» WORK TASK: For this listing, the lines between the one holding "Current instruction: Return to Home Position" and the one holding "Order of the", inclusive, must be set down exactly.

━━━

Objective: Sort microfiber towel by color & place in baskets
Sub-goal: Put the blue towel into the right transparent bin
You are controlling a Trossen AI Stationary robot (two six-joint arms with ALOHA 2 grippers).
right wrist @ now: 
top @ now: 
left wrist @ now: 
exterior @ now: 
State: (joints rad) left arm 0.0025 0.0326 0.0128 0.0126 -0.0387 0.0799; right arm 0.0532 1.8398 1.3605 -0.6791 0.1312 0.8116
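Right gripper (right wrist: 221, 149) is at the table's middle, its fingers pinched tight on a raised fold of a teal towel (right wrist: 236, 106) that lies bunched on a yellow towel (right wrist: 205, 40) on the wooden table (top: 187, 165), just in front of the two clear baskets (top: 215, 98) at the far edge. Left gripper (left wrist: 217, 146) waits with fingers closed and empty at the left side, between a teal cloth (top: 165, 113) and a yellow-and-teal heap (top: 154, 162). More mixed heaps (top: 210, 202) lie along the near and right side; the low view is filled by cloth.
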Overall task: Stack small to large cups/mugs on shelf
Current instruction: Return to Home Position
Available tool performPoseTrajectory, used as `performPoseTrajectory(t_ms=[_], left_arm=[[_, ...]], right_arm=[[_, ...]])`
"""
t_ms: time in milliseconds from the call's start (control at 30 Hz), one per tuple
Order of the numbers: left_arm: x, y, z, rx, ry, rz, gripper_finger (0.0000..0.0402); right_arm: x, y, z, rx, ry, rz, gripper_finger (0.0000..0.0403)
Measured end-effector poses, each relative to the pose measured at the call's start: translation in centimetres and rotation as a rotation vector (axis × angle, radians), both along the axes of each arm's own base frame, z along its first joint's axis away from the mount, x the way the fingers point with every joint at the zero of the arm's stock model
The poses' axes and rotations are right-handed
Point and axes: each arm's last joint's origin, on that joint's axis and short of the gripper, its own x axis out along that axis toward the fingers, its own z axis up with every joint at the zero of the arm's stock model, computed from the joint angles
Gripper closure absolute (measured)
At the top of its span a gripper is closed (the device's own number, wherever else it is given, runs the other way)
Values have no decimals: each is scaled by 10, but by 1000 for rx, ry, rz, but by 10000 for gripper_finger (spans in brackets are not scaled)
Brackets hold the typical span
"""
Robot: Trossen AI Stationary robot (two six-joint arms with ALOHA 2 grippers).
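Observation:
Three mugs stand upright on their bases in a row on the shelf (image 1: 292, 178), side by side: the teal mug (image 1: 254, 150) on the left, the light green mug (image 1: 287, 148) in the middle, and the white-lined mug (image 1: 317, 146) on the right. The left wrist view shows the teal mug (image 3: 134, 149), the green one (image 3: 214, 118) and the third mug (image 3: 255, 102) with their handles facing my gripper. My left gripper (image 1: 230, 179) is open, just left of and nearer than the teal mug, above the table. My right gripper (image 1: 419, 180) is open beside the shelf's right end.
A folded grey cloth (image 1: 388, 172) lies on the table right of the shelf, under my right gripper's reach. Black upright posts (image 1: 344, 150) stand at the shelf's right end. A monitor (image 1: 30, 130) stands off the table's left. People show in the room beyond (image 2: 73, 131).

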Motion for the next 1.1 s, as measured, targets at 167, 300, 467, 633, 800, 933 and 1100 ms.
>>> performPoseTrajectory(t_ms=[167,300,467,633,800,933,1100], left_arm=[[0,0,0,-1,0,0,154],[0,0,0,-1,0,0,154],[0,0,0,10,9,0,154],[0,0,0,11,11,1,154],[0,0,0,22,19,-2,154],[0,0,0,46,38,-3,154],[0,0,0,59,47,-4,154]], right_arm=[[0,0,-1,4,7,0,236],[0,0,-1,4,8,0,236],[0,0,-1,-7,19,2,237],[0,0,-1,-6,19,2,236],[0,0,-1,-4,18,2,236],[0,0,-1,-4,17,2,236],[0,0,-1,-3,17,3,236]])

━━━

» SOLUTION BELOW:
Current instruction: Return to Home Position
Available tool performPoseTrajectory, used as `performPoseTrajectory(t_ms=[_], left_arm=[[_, ...]], right_arm=[[_, ...]])`
"""
t_ms: time in milliseconds from the call's start (control at 30 Hz), one per tuple
Order of the numbers: left_arm: x, y, z, rx, ry, rz, gripper_finger (0.0000..0.0402); right_arm: x, y, z, rx, ry, rz, gripper_finger (0.0000..0.0403)

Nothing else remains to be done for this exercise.